Suarakita.org- Dari awal Aku sudah meragukan kekuatan cerita film “Taman Lawang” versi Olga Syahputra yang katanya menghabiskan budget hingga 5 millyard. Sempat malas menonton ketika ada beberapa teman waria yang telah menonton menyampaikan kepadaku bahwa dalam film ada kesan membuat orang-orang beranggapan waria di taman lawang itu suka “geta”/ mencuri handphone milik tamu. Dan ada teman waria lainnya juga menyampaikan bahwa film ini adalah film lelucon untuk menghibur penonton dengan banyak adegan bodor-bodoran versi Olga dan kawan-kawan dengan kostum wanita. Sampai akhirnya membuatku penasaran untuk menyaksikannya sendiri, dan tibalah saatnya mendapatkan kesempatan emas ditraktir nonton oleh Rikky Our Voice, Sabtu, 16 November 2013 di XXI Kalibata Mall, sehingga tercetuslah komen berikut ini :
Sebagai Waria yang pernah mencari uang di Taman Lawang, Aku rasa situasi yang tergambar dalam film tidak sepenuhnya sama, memang benar ada waria yang agak usil suka mengambil barang-barang tamu, akan tetapi tidak semua waria melakukan hal yang sama. Memang pernah ada waria yang meninggal karena nyemplung ke kali akibat menyelamatkan diri dari razia Satpol PP, tetapi tidak menjadi hantu dan menteror orang-orang bahkan orang yang tidak ada hubungan dengan kematiannya. Ya, memang sah-sah saja jika cerita dikembangkan, tapi Aku rasa pembuat film harus banyak melakukan survey. Jangan buru-buru merampungkan film, agar konten film tidak hanya berdasarkan asumsi beberapa golongan saja. Agar tidak hanya menjadikan nama Taman Lawang sebagai daya tarik film semata. Banyak hal yang bisa digali dan diangkat dibalik kehidupan para waria teman-temanku disana. Seperti betapa pendidikan yg rendah mempengaruhi kehidupan kami, betapa hak atas pekerjaan sulit untuk kami dapatkan, betapa bullying memiliki dampak besar pada perkembangan kami. Berikut stigma dan diskriminasi yg masih melekat pada kami. Aku rasa pembuat film perlu menggali lebih dalam pergerakan update yang telah dirasakan oleh waria, seperti dalam film ada dialog ketika Ridwan kekasih Alm. Ningrum menyarankan kepada Chyntia (Olga) untuk melaporkan tindakan kekerasan yang didapatkannya oleh pasangannya dirumah sebagai KDRT dan Chyntia menjawab, “Terus maksud loe gue harus ngelapor ke KOMNAS Perempuan gitu?? Gak mungkin banget”. wah kalimat itu sesuatu yang keliru sekali. KOMNAS Perempuan itu sangat membuka diri dan peduli terhadap komunitas waria dan bahkan mereka pernah melibatkan kami dalam workshop pendokumentasian kekerasan untuk pemenuhan hak-hak konstitusional komunitas transgender. Dan definisi “Perempuan” menurut mereka adalah seseorang yang lahir secara biologis sebagai perempuan dan atau seseorang yang tidak terlahir dengan biologis perempuan namun memerankan peran sosial sebagai perempuan (WARIA).
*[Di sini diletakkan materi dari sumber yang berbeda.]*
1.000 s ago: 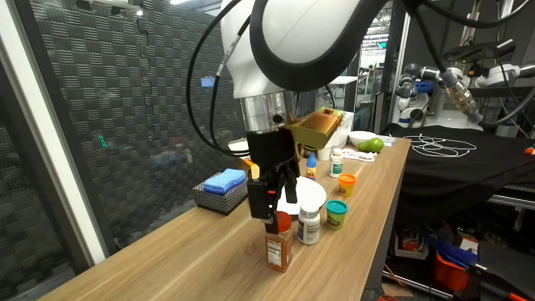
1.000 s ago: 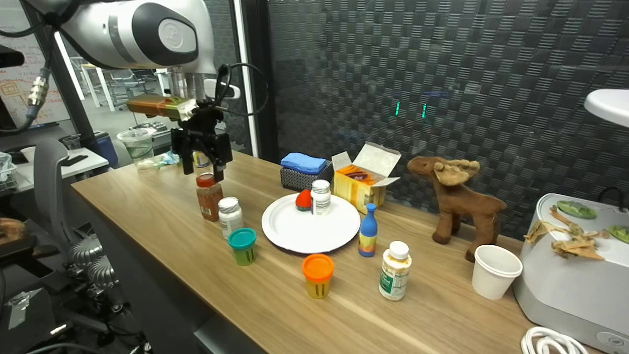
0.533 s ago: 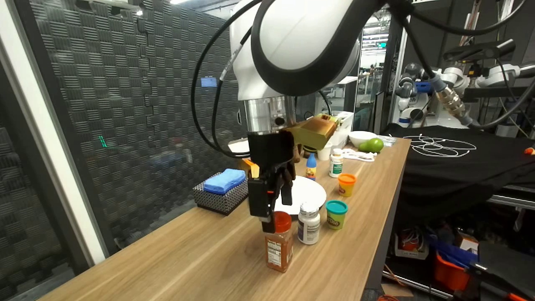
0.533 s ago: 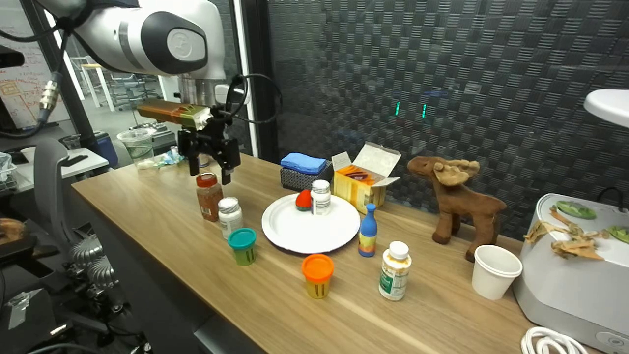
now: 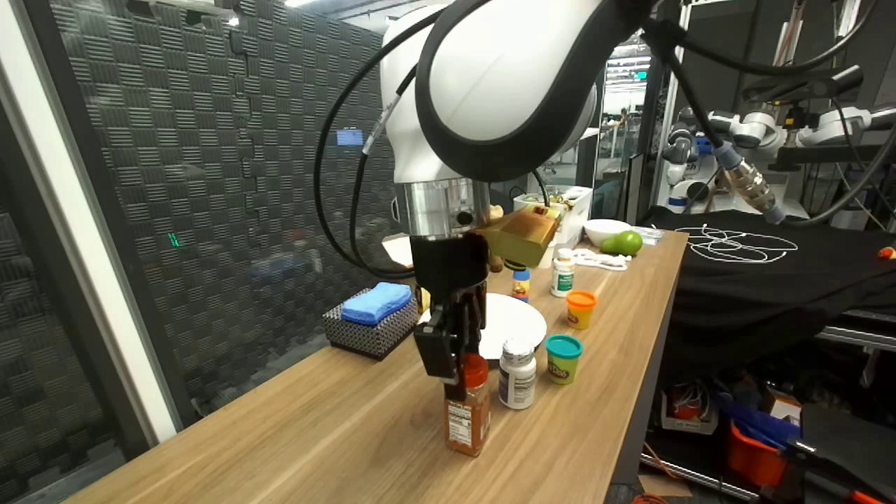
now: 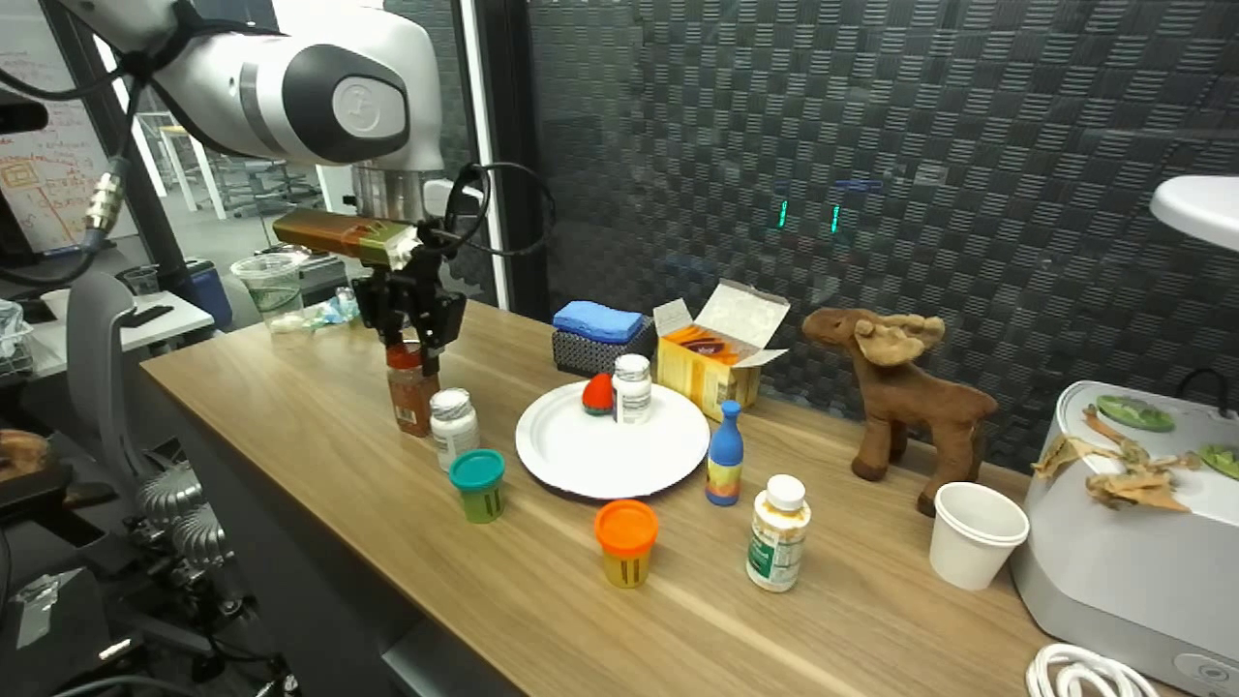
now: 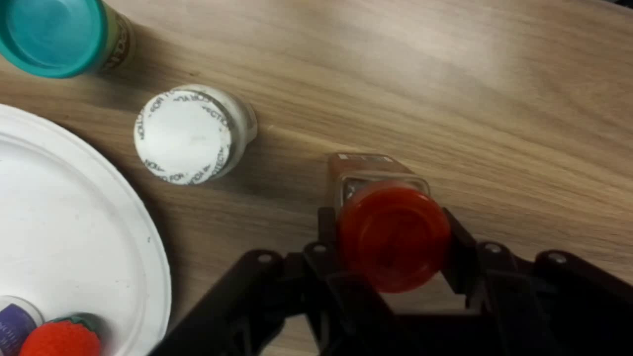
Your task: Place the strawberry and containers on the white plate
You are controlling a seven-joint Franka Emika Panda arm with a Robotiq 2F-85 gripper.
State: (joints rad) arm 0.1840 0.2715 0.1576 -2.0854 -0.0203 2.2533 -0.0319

Pada akhirnya secara keseluruhan, film Taman Lawang adalah film komedi horor yg terkesan menjual sensualitas kelompok waria dan mendompleng nama besar Taman Lawang sebagai daya tarik film. Diawal pembukaan film saja ada tulisan testimoni keliru, “Taman Lawang bukan sekedar taman, tapi juga tempat mangkal para Pelacur Waria”. WOW kata “pelacur” sudah lama sekali ditinggalkan, seharusnya dengan kata “Pekerja Seks Waria”. Pembahasan kata saja akan luas. Oleh sebab itu, lagi-lagi masukanku buat pembuat film, cobalah survey dan gali yang serius dulu dari berbagai perpektif. Akan berbeda perspektif antara “waria aktivis” dengan “waria show”. Juga tidak akan sama dengan perspektif waria-waria dalam lingkup lain-lainnya. Pada penutup film diakhiri dengan suara Alm. Chyntya yg akhirnya meninggal dibunuh Pasangannya, “Dendamku sudah terbalaskan, namun ini semua tidak dapat menebus dosa dosaku atas jalan hidup yang tidak semestinya aku jalani”. DOSA?? sungguh aku berkeberatan jika hidup sebagai waria dianggap sebagai dosa. itu Given/terberi bukan Pilihan.